As had been revealed to the twins earlier, the challenge was for a suitor to journey to The Old City and bring back a predetermined treasure. This might be a gem or an ancient tool or weapon or even a modern device only recently manufactured by the eccentric residents.
Now the city officials gave our young heroes more and necessary information. One of the eccentricities of those residents was that they had nothing but enmity for intruders and were not hesitant to attack and kill them.
"In fact," Calcite, the city's head official told them, "it is their habit to ambush new arrivals before they even get to any of the cities."
He looked at them closely. "You are the first travelers in a generation that were not ambushed at the very campsite you claim to have used. Would you like to offer an explanation for that?"
Both young men shook their heads slowly. Neither would be the first, without agreement, to reveal their simple strategy.
"Perhaps we were just lucky?" suggested Gypsum.

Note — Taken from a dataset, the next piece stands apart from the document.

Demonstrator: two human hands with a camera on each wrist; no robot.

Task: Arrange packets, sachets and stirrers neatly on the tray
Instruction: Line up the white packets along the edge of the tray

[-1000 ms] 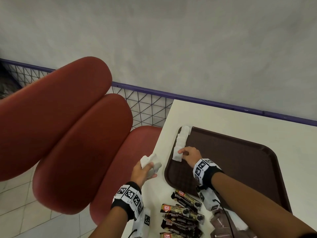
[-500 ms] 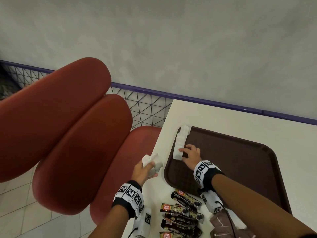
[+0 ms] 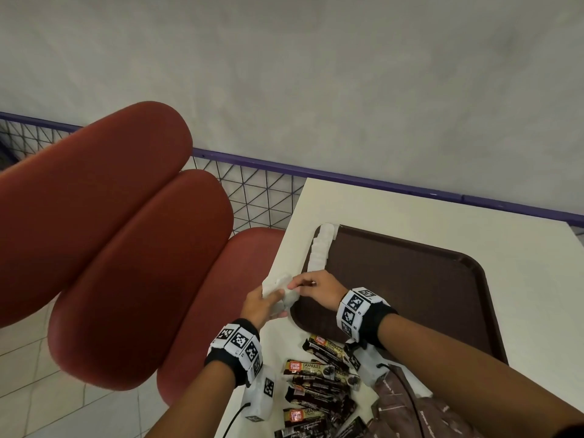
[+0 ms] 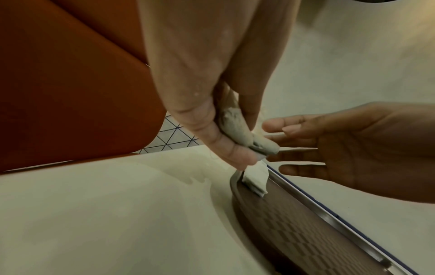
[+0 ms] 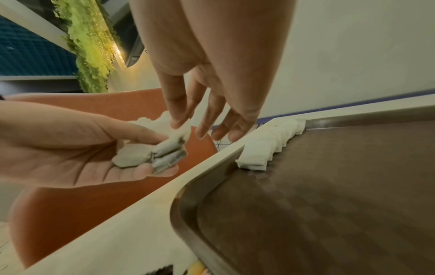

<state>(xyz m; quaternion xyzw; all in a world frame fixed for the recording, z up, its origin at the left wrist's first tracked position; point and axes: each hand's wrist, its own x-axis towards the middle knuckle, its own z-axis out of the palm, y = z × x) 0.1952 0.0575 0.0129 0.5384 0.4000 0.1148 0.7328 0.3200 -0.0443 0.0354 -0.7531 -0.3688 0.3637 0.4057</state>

"Or maybe they have decided to abandon that custom?" offered Feldspar.
"Grrr. I do believe there is more to your story than you admit."

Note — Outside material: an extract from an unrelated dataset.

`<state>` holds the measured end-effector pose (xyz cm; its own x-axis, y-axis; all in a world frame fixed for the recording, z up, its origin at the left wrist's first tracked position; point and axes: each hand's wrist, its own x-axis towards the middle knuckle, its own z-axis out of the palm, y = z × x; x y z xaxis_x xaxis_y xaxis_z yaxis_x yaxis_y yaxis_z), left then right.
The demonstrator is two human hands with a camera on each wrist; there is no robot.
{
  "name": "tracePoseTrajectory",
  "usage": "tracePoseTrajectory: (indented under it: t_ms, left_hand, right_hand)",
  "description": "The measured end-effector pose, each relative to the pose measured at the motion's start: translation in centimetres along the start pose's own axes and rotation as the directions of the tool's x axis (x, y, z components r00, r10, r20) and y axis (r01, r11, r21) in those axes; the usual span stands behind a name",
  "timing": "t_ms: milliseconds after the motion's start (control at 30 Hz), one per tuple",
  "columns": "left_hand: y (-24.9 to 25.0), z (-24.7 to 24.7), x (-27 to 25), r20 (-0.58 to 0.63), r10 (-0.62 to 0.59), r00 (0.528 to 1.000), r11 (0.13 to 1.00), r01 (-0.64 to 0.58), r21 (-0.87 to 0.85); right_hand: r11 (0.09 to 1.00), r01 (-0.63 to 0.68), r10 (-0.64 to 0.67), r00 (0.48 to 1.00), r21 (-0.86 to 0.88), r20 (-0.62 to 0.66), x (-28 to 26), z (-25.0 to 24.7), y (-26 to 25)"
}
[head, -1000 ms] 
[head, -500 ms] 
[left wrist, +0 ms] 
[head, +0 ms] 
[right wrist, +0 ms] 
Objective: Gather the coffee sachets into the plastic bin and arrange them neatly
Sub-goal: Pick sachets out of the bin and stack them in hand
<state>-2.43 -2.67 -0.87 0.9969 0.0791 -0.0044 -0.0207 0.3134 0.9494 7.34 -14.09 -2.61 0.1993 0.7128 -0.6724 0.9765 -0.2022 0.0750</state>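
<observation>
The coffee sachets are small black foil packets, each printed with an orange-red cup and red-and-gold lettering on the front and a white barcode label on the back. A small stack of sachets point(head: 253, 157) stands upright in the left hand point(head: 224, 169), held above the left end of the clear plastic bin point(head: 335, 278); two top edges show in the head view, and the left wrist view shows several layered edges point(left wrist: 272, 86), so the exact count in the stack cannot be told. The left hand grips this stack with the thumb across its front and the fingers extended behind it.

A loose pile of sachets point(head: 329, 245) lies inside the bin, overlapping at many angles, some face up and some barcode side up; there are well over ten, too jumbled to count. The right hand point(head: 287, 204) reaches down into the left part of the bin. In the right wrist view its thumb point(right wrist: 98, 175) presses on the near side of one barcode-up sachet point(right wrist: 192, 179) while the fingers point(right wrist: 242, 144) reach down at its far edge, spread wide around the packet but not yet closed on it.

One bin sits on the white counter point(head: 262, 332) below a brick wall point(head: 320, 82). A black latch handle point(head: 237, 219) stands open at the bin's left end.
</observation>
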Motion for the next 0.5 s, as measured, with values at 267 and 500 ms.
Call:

The girls' father, Pyrope, felt the time was right to apply a little pressure.
"Feldspar, Gypsum, you both seem like very acceptable young men. But it is clear that you are not telling all there is to tell. Which means that you may not be entirely trustworthy. We could never allow our daughters to go into a marriage with men they—or we—might not be able to trust completely."
It was clear that a speech of that length was an unaccustomed task. He uttered a brief growl of discomfort and rubbed his lips were they rubbed against his magnificently long tusks.
The twins exchanged glances, shrugs, and a few guttural sounds that meant nothing to the others, but were clear communication between the twins.
They agreed that no harm would be done by revealing how they had avoided the ambush. Feldspar yielded to Gypsum, who promptly yielded back to his older brother.
Feldspar explained briefly that the two had been suspicious of the campsite, found the evidence, and how they had fooled their would-be assailants.
Although Calcite and Pyrope expressed grudging admiration, the twin girls and their mother, Azurite, were much more extravagant in their praise.
"We have had others that expected the ambush, but they chose to prepare and then fight, never knowing what size of force might come against them" gushed Beryl.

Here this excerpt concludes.